### Task details
Set down all the data again. Change nothing.

### Data shown
--- START ---

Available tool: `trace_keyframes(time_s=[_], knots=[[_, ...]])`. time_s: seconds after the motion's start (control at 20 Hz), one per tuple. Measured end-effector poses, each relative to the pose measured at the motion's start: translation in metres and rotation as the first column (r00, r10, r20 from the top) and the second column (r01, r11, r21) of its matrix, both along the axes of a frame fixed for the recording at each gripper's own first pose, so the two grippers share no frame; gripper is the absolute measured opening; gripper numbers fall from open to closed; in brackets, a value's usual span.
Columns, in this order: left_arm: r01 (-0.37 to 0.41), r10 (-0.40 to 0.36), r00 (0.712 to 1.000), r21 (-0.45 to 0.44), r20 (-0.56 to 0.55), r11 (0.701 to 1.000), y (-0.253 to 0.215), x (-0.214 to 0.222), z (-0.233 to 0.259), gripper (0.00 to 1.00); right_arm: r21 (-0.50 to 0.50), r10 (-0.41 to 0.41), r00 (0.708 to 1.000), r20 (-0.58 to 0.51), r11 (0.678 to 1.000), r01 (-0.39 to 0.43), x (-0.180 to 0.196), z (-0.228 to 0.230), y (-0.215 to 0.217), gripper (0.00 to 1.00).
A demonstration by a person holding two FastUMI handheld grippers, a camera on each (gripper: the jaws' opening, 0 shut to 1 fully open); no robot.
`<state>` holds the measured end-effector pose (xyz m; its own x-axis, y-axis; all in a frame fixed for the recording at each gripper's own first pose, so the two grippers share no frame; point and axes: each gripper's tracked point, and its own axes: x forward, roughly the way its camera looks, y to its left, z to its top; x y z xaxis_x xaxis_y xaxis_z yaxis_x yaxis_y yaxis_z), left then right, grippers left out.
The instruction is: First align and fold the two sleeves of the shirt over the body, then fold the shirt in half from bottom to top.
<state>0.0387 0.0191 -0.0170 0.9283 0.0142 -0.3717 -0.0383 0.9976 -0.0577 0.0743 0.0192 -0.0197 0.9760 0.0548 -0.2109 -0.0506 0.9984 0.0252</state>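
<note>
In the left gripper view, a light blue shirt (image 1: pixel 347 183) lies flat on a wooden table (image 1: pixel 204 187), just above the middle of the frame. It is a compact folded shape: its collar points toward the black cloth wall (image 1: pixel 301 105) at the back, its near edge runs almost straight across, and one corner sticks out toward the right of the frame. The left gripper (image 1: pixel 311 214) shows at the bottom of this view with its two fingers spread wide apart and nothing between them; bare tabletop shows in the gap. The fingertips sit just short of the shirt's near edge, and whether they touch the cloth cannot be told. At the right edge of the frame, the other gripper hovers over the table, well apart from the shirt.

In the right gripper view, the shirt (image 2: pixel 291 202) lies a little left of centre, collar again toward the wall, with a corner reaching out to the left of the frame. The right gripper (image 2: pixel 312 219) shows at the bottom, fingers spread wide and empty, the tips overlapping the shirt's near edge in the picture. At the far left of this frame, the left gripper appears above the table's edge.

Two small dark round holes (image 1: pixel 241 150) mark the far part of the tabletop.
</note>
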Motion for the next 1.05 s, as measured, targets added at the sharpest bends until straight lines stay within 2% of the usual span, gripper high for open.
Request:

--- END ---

### Answer to this problem
Available tool: `trace_keyframes(time_s=[_], knots=[[_, ...]])`. time_s: seconds after the motion's start (control at 20 Hz), one per tuple. Measured end-effector poses, each relative to the pose measured at the motion's start: translation in metres and rotation as the first column (r00, r10, r20 from the top) and the second column (r01, r11, r21) of its matrix, both along the axes of a frame fixed for the recording at each gripper's own first pose, so the two grippers share no frame; gripper is the absolute measured opening; gripper numbers fall from open to closed; in brackets, a value's usual span.
Columns, in this order: left_arm: r01 (-0.37 to 0.41), r10 (-0.40 to 0.36), r00 (0.712 to 1.000), r21 (-0.45 to 0.44), r20 (-0.56 to 0.55), r11 (0.701 to 1.000), y (-0.253 to 0.215), x (-0.214 to 0.222), z (-0.233 to 0.259), gripper (0.00 to 1.00); right_arm: r21 (-0.50 to 0.50), r10 (-0.41 to 0.41), r00 (0.708 to 1.000), r20 (-0.58 to 0.51), r11 (0.678 to 1.000), r01 (-0.39 to 0.43), x (-0.180 to 0.196), z (-0.228 to 0.230), y (-0.215 to 0.217), gripper (0.00 to 1.00).
A demonstration by a person holding two FastUMI handheld grippers, a camera on each (gripper: the jaws' opening, 0 shut to 1 fully open); no robot.
`<state>` holds the measured end-effector pose (xyz m; its own x-axis, y-axis; all in a frame fixed for the recording at each gripper's own first pose, so the two grippers share no frame; point and axes: each gripper's tracked point, and its own axes: x forward, roughly the way its camera looks, y to its left, z to its top; x y z xaxis_x xaxis_y xaxis_z yaxis_x yaxis_y yaxis_z), left then right, grippers left out.
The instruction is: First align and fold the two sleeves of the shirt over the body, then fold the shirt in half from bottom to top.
<state>0.0387 0.0191 -0.0170 0.9283 0.0142 -0.3717 -0.0383 0.9976 -0.0577 0.0743 0.0192 -0.0197 0.9760 0.0548 -0.2109 -0.0506 0.9984 0.0252</state>
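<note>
In the left gripper view, a light blue shirt (image 1: pixel 347 183) lies flat on a wooden table (image 1: pixel 204 187), just above the middle of the frame. It is a compact folded shape: its collar points toward the black cloth wall (image 1: pixel 301 105) at the back, its near edge runs almost straight across, and one corner sticks out toward the right of the frame. The left gripper (image 1: pixel 311 214) shows at the bottom of this view with its two fingers spread wide apart and nothing between them; bare tabletop shows in the gap. The fingertips sit just short of the shirt's near edge, and whether they touch the cloth cannot be told. At the right edge of the frame, the other gripper hovers over the table, well apart from the shirt.

In the right gripper view, the shirt (image 2: pixel 291 202) lies a little left of centre, collar again toward the wall, with a corner reaching out to the left of the frame. The right gripper (image 2: pixel 312 219) shows at the bottom, fingers spread wide and empty, the tips overlapping the shirt's near edge in the picture. At the far left of this frame, the left gripper appears above the table's edge.

Two small dark round holes (image 1: pixel 241 150) mark the far part of the tabletop.
</note>
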Motion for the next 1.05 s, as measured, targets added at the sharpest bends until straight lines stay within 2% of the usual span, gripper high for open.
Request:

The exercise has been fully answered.